Over Christmas - a time when alcohol tends to flow as freely as family discord in Northern Europe - inmates serving sentences at Limerick Prison were taken to hospital after drinking a concoction of prescribed tablets and hand wash. According to The Irish Examiner, one hospital source ‘I think they had made up some alcoholic drink in jail. They were very drunk,’ the source said.

Ireland has a fairly long history of fervent home fermentation. Poitin, a homemade Irish whisky made from potatoes, malted barley or even crab apples was made illegal back in 1660 due to its furious potency. In some cases poitin reaches 95% proof.

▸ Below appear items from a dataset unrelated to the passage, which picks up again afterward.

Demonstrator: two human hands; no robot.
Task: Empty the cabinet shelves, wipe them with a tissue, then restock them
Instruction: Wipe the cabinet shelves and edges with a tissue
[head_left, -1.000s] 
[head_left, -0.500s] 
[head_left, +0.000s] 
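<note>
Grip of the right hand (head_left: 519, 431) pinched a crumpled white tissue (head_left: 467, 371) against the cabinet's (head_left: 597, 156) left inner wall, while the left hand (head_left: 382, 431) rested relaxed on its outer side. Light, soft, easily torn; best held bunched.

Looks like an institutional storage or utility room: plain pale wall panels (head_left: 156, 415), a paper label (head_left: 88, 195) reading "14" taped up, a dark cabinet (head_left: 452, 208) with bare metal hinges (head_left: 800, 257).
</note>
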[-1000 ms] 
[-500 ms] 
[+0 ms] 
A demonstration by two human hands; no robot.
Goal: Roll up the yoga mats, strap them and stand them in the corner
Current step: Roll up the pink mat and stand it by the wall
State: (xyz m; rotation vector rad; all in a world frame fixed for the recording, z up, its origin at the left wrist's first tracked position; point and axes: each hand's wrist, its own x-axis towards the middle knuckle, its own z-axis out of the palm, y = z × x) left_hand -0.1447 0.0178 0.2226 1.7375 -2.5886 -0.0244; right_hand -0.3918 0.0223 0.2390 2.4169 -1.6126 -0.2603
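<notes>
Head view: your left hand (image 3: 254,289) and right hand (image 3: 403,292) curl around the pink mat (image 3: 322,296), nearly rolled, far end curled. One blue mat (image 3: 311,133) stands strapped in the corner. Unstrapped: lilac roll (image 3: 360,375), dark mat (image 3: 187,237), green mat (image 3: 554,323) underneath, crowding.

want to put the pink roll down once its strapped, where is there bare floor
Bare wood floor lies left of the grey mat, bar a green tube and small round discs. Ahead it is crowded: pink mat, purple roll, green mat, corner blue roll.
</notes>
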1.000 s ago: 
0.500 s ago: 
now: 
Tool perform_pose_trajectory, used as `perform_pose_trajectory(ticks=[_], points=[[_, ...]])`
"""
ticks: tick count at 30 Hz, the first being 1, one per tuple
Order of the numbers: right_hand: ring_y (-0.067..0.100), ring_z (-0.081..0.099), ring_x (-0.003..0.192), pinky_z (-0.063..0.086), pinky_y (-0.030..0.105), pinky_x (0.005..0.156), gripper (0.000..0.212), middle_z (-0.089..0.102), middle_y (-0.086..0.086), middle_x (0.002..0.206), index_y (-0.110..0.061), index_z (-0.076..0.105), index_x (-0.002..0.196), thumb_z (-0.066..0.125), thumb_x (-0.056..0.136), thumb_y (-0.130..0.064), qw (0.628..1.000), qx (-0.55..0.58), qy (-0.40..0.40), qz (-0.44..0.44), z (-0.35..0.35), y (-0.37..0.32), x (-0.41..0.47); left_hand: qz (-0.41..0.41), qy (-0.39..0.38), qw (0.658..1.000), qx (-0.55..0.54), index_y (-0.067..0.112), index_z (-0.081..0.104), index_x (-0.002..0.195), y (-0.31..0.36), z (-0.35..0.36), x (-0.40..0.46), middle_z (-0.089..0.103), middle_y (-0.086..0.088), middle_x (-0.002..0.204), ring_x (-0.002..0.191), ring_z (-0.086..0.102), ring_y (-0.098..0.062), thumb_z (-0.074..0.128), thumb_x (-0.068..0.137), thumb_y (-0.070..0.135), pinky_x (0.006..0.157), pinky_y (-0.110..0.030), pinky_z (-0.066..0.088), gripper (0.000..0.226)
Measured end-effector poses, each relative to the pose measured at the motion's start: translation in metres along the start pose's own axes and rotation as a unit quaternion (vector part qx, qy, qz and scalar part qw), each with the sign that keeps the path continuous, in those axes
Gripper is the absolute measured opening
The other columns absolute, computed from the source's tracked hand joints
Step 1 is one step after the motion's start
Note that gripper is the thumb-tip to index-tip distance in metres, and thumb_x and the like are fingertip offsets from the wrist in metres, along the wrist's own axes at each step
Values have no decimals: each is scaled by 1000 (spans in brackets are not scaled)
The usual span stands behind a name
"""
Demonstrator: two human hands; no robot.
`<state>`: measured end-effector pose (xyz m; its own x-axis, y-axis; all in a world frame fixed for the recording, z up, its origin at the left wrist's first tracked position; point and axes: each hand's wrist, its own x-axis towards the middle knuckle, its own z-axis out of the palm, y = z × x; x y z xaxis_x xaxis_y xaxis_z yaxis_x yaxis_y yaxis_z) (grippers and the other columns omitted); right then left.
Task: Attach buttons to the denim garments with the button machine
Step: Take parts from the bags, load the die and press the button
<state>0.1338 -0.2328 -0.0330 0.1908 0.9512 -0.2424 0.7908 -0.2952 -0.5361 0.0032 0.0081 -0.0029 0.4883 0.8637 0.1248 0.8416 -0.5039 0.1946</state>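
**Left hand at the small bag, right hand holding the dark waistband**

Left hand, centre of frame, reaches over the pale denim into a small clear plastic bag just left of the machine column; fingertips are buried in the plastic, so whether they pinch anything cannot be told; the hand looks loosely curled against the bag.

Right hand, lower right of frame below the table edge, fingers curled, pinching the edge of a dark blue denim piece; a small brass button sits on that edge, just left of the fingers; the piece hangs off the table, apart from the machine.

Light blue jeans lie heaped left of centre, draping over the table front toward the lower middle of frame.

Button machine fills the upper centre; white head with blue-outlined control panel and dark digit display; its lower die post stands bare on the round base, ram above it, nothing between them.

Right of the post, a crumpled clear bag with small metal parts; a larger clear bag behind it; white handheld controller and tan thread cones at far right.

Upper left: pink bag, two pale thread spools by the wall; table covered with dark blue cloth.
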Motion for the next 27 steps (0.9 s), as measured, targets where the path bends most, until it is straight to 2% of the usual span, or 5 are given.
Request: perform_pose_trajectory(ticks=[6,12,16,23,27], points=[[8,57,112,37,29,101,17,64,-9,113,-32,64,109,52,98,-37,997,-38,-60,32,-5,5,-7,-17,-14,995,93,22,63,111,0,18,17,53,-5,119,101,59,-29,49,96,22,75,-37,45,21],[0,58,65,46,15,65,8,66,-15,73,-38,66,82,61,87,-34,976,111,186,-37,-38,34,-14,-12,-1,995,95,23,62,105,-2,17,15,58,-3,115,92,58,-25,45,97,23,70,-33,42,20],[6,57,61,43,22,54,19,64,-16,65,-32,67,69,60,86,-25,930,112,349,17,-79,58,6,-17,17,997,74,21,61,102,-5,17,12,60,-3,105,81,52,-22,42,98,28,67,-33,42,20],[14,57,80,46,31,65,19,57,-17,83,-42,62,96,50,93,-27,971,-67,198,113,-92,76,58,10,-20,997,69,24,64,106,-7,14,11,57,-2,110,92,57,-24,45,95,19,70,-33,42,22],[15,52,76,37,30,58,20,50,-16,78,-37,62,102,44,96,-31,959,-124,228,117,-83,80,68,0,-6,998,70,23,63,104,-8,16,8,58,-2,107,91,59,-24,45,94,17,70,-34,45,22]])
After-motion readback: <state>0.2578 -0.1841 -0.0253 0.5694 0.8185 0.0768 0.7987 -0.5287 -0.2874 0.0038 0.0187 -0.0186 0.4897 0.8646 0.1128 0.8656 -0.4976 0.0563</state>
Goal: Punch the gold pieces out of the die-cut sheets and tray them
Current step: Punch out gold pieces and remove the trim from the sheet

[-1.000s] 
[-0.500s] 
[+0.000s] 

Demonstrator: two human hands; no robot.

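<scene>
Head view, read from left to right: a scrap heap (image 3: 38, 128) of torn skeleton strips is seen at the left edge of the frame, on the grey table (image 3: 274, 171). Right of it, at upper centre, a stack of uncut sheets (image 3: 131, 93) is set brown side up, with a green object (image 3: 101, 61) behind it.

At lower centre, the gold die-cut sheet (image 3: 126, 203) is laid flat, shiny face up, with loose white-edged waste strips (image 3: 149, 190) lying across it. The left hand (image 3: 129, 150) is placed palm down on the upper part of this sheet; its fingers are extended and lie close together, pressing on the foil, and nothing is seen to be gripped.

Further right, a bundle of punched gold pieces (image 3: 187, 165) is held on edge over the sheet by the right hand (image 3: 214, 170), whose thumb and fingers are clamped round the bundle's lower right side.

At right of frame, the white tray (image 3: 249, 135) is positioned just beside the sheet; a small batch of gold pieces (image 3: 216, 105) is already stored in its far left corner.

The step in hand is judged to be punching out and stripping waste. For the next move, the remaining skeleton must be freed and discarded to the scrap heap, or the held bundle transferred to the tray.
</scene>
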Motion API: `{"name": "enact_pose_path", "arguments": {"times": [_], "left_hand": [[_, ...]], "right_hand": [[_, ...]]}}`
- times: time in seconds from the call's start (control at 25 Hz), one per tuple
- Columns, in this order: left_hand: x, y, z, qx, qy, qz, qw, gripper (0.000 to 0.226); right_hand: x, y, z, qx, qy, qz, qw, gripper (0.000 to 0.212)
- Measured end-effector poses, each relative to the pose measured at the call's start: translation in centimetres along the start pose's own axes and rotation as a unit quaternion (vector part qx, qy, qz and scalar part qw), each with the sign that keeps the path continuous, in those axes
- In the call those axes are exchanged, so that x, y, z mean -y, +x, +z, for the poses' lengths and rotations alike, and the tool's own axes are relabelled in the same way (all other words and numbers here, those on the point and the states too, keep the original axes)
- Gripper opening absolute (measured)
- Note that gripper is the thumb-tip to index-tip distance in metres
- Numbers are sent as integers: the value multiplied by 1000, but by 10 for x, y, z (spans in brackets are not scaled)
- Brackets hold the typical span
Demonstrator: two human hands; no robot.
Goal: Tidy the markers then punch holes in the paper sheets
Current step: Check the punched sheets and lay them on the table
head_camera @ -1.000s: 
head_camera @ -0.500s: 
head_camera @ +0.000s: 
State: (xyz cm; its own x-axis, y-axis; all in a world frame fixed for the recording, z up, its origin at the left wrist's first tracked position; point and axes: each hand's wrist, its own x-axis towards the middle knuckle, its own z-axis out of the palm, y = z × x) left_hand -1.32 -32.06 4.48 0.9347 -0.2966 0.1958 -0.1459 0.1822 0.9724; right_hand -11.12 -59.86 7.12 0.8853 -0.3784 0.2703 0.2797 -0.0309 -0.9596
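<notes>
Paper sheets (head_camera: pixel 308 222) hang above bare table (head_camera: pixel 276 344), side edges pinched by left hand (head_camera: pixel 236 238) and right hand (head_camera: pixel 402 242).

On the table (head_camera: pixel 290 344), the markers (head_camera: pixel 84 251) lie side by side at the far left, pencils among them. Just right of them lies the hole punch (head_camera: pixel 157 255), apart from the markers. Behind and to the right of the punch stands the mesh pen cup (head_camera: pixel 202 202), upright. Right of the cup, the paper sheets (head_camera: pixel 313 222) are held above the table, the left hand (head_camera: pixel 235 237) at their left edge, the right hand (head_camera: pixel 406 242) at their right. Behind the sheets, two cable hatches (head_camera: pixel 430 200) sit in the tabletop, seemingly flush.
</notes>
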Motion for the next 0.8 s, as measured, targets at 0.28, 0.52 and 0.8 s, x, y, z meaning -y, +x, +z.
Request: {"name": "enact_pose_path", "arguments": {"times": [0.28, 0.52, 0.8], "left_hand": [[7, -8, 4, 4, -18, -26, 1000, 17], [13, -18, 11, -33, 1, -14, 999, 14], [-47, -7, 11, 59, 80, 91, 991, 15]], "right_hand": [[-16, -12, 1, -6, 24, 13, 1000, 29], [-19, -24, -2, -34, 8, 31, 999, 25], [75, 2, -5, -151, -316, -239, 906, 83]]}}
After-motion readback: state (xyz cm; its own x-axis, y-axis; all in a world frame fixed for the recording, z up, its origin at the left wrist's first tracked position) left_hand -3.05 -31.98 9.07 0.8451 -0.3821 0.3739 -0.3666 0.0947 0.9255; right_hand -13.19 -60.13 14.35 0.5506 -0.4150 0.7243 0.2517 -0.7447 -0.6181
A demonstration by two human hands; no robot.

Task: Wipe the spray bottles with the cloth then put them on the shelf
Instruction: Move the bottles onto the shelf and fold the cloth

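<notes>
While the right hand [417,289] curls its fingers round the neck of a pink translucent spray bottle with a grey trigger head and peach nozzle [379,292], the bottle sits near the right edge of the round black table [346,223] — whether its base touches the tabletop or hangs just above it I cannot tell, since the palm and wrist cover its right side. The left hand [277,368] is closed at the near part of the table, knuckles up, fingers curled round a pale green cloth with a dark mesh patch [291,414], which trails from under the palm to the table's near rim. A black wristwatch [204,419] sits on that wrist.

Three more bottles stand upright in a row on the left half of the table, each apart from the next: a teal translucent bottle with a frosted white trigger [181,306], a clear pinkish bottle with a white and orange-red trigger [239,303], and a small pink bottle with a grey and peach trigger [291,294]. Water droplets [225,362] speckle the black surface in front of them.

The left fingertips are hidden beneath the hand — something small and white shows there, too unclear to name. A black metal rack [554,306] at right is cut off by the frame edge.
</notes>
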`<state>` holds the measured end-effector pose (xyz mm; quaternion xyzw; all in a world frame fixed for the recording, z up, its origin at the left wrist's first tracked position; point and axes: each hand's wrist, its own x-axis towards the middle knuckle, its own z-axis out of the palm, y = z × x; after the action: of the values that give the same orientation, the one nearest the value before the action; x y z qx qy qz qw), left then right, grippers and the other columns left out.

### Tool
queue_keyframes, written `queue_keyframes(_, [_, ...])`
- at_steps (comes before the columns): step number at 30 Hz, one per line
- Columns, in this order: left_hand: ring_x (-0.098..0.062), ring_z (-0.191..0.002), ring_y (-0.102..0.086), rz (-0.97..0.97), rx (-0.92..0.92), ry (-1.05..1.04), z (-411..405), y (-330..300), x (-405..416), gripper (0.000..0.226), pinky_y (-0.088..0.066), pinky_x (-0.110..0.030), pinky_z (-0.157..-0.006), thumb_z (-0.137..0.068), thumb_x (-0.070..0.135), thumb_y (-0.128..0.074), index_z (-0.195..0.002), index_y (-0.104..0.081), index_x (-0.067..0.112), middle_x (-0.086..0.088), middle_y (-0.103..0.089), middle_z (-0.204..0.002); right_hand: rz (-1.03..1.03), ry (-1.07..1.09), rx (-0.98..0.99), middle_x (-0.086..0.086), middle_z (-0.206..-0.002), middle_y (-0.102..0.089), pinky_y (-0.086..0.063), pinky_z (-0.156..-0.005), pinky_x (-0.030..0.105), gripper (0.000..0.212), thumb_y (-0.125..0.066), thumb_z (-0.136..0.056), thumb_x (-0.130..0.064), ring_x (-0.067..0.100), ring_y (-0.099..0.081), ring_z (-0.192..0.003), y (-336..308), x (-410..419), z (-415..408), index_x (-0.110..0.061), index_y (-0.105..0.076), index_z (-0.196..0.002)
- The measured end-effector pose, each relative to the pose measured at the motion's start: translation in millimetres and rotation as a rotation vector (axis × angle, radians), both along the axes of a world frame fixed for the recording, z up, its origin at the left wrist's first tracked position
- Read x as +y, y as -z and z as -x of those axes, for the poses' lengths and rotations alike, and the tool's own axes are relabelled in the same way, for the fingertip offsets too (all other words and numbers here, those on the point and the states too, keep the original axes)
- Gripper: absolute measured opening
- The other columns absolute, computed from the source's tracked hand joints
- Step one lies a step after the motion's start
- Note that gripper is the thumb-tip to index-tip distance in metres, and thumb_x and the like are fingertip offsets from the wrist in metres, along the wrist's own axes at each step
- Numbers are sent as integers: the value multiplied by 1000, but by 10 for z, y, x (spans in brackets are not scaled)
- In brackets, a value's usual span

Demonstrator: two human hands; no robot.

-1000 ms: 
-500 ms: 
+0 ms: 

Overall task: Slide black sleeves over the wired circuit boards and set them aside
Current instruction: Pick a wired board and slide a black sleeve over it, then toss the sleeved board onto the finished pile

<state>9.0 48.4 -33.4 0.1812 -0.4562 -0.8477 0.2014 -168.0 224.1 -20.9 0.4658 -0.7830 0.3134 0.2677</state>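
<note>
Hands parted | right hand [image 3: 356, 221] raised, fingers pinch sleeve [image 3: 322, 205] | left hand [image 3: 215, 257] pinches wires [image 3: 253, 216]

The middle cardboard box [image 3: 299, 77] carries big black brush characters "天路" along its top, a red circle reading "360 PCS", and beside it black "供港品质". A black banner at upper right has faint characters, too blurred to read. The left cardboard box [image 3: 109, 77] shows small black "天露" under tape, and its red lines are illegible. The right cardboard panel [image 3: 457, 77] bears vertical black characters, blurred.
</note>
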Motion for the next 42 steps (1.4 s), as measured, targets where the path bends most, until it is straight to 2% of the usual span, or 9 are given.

However, since 1997 the Irish Revenue Commissioners has allowed poitin to be sold for consumption within Ireland and by 2008 it was accorded Geographical Indicative Status by the EU Council and Parliament.

Mozambique

Last week, the female owner of a drink stand in Mozambique, along with her daughter, nephew, and four members of neighbouring families died from drinking contaminated phombe - a fermented mix of sorghum, bran, corn, and sugar.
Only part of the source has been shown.